Il dio minore si è emancipato. L’Oscar 2022 al film CODA – I segni del cuore di Sian Heder è un riconoscimento ex post (un po’ anche postumo) a Figli di un dio minore (1986) di Randa Haines. Marlee Matlin, che nel primo vince l’oscar come attrice, unisce i due film. A parte questo, CODA, per giunta il remake del film francese La famiglia Bélier (2014) di Eric Lartigau, è un film progettato e costruito per “vincere”, utilizzando, neanche alla perfezione, tre format vincenti: il pietismo; l’entusiasmo di Saranno Famosi; il riscatto di Flash Dance-Cenerentola, con una pescivendola al posto della saldatrice. Insomma, il rischio di questi film è noto, molto alto, alla pari del successo, se il meccanismo funziona.
I film sulla diversità-disabilità scorrono lungo questa lama tra grottesco e compatimento. Freaks (1932) di Tod Browning, sul mondo del circo e sui fenomeni da barraccone, sceglie, dichiarandolo nel titolo, il lato oscuro di questa esperienza. Ne fa addirittura un modello tanto da diventate un cult per una linea cinematografica che arriva fino ad oggi (Freaks out di Gabriele Mainetti del 2021). Da questa parte troviamo anche The Elephant Man (1980) di David Lynch, che al freak ha dedicato tutto la sua produzione, ma arriva a realizzare un capolavoro per autenticità e compassione.
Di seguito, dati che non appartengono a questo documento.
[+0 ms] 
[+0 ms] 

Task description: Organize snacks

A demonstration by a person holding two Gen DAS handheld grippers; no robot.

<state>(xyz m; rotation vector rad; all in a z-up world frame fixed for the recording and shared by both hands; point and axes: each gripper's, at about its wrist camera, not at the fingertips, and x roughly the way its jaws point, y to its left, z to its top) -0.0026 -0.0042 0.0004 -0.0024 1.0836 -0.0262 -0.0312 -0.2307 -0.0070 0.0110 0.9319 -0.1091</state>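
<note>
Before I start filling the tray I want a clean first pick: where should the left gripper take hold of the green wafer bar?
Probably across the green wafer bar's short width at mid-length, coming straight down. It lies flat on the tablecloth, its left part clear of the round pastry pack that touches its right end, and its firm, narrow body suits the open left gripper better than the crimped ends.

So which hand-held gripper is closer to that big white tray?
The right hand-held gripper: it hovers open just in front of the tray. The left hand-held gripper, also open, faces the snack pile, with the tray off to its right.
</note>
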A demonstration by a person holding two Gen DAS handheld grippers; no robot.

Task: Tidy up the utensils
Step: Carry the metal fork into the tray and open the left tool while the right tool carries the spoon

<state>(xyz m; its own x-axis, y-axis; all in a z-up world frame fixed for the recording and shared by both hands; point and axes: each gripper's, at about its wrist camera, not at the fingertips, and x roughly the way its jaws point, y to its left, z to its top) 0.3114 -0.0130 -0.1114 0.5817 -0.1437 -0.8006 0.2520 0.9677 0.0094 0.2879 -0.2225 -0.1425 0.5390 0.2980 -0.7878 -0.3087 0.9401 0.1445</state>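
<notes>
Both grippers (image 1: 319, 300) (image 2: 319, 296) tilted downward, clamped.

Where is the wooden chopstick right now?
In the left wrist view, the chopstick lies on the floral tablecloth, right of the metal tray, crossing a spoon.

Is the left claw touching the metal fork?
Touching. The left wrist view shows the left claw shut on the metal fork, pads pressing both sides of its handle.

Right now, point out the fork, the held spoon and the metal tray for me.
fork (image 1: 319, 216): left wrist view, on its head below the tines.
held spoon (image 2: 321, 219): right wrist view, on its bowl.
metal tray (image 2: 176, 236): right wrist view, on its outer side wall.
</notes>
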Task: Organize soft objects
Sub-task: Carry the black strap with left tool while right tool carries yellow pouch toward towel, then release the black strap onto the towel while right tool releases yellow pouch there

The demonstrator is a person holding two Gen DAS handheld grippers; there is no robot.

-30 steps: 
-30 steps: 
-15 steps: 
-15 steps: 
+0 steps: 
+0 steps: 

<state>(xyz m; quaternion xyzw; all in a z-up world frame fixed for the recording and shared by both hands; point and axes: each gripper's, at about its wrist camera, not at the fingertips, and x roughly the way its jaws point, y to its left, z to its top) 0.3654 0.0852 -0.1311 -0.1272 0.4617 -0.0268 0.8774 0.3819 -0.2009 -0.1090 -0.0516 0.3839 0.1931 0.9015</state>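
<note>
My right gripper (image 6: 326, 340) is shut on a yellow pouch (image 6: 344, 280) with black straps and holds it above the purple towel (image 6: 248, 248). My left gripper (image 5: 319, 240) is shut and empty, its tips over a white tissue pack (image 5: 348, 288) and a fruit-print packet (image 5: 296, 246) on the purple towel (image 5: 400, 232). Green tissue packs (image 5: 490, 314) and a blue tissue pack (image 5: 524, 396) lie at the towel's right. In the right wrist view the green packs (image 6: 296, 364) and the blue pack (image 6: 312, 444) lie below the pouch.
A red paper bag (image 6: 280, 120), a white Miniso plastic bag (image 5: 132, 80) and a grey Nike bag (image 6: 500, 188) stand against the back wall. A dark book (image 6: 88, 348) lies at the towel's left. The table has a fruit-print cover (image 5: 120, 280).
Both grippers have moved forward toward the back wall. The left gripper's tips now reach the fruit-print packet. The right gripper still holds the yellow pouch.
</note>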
Sull’opposta riva della leggerezza, ma nello stesso alveo di valore, troviamo Forrest Gump (1994) di Robert Zemeckis.
Talvolta, per evitare l’uso compassionevole di attori diversamente abili, questi film sono perfette prove d’attore, come Rain man (1988) di Barry Levinson con Dustin Hoffmann nei panni di una persona affetta da autismo ad alto funzionamento; Mi chiamo Sam (2001) di Jessie Nelson in cui Sean Penn è un disabile mentale; Il mio piede sinistro (1989) di Jim Sheridan, che vede la consacrazione di Daniel Day-Lewis nel ruolo dell’artista Christy Brown, il quale dipinge e scrive con l’unico arto che riesce a muovere; Gli occhi della notte (1967) di Terence Young, un thriller con al centro una donna non vedente interpretata da Audrey Hepburn. In Italia l’esordiente Giulio Pranno interpreta un ragazzo autistico ne Tutto il mio folle amore (2019) di Gabriele Salvatores, tratto una storia vera. Tuttavia, per coerenza con le storie che raccontano e i ruoli che interpretano, gli attori migliori, alla fine, sono proprio quelli diversamente abili. E’ il caso di L’ottavo giorno (1996) di Jaco van Dormael con Pascal Duquenne. Oppure in Johnny Stecchino (1991) di Roberto Benigni, Lillo-Alessandro De Santis, che avrebbe meritato l’Oscar come attore non protagonista.
In tutti questi film, infine, aleggia un altro pericolo, quando viene fatta la scelta della narrazione ironica e anti-retorica: quello di utilizzare la diversità come un meccanismo comico, che vuole prendere in giro il “politicamente corretto,” ma finisce per consolidare i nostri inconfessabili pregiudizi, scorretti eccome. Un esempio di questa linea ironica è Quasi amici – Intouchables (2011) di Olivier Nakache e Eric Toledano, qui il pregiudizio della disabilità si innesta su quello razziale. Seppure rischiosamente, il film resta in equilibrio sul filo, e alla fine non cade. All’opposto, Corri da me (2022) di Riccardo Milani, con Pierfrancesco Favino e Miriam Leon, nonostante tutte le buone intenzioni e la bravura degli interpreti, si rivela un boomerang cinico, che allarga troppo la forbice tra l’(auto)ironia e le vere condizioni di vita delle persone diversamente abili. Vuole dirci che anche in carrozzella si ha diritto ha una vita normale (ci mancherebbe), ma finisce per ammiccare al falso-invalido che è in noi.